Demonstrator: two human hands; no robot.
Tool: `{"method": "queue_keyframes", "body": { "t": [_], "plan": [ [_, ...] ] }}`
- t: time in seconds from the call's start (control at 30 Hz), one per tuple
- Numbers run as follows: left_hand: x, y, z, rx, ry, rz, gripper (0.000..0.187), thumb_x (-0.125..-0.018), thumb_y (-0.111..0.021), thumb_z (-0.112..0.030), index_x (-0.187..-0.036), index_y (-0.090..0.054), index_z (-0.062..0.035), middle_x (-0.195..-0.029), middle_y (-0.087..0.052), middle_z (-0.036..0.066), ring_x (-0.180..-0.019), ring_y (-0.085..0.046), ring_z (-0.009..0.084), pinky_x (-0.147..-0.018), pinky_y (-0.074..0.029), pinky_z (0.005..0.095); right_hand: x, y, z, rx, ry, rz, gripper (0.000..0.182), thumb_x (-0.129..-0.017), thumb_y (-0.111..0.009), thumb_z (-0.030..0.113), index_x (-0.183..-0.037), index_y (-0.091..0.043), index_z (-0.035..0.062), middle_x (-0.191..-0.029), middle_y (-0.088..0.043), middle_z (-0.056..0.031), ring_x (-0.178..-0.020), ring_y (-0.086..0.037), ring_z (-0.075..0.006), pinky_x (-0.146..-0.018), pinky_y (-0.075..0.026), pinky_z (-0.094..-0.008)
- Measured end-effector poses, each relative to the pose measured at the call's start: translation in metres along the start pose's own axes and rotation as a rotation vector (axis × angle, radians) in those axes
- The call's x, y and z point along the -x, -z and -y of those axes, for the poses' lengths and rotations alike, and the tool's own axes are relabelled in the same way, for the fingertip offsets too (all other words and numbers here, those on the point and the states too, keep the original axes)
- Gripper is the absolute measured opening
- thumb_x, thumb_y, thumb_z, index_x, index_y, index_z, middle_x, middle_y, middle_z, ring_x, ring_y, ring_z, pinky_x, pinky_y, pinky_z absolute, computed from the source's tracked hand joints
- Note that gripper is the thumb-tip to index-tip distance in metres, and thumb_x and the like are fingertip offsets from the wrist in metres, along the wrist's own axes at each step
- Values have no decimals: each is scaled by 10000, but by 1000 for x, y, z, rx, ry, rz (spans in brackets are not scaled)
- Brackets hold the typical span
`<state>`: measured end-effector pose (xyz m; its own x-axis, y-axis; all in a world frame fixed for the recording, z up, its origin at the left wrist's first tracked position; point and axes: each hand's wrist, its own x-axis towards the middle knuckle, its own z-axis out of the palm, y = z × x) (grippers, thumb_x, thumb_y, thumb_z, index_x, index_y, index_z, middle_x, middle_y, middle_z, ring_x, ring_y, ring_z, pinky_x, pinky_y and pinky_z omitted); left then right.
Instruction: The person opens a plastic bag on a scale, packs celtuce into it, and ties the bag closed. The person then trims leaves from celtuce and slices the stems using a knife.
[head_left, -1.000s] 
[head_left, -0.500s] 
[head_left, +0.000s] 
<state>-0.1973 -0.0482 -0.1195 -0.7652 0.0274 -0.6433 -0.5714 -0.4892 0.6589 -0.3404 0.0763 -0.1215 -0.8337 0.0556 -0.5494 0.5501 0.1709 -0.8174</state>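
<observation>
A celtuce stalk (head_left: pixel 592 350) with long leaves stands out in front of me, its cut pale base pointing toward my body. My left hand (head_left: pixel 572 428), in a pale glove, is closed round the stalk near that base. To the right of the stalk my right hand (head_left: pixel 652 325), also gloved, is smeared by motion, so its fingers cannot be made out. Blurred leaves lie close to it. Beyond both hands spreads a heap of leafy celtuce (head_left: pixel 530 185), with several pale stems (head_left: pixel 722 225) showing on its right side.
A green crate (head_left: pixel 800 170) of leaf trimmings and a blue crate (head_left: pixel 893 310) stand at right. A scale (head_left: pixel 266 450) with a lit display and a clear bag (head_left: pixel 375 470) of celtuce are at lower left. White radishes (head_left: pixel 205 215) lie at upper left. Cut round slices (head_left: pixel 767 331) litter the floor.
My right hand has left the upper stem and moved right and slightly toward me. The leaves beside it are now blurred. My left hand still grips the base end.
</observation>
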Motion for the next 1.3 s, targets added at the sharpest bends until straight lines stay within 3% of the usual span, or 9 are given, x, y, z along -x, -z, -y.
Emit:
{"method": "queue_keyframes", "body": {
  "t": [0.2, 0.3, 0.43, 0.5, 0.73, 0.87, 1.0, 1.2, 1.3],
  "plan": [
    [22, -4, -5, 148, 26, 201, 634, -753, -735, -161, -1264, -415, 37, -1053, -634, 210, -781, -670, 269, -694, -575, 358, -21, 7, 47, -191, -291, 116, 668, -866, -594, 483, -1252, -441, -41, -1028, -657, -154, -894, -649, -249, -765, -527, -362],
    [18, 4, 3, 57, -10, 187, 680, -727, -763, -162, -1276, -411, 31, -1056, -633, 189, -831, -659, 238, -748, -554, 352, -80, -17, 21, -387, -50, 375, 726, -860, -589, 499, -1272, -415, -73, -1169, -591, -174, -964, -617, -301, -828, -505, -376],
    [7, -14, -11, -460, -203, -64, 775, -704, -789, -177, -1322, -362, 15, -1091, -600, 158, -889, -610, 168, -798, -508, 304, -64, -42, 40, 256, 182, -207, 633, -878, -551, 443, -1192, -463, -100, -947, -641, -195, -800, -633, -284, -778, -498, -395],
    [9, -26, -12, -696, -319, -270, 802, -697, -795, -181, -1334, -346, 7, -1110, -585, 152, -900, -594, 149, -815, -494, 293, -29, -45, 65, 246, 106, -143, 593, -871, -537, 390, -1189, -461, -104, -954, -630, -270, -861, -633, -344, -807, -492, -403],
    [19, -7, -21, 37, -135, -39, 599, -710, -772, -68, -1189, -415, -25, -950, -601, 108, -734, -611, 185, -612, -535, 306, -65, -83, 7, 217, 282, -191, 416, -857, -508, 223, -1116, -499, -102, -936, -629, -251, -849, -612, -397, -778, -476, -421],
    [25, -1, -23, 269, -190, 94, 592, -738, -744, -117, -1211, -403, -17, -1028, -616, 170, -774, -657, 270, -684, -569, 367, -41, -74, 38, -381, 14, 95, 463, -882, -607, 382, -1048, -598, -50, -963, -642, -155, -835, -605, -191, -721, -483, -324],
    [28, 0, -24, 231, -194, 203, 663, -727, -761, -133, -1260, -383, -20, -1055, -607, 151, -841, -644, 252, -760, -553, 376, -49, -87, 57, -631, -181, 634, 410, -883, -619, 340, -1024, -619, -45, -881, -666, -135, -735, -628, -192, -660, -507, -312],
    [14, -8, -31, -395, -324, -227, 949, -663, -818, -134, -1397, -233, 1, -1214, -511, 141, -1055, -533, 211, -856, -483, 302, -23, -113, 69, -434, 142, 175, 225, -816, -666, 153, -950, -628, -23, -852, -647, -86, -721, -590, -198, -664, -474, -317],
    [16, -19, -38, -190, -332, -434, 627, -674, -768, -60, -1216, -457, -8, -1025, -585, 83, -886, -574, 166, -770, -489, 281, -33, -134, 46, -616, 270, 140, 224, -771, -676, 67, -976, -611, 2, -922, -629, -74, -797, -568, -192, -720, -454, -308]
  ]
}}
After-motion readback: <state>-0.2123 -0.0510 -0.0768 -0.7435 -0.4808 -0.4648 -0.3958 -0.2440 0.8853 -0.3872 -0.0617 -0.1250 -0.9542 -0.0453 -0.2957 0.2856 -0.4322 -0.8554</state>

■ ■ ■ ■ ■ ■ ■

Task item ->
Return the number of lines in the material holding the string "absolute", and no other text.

Exercise response ->
2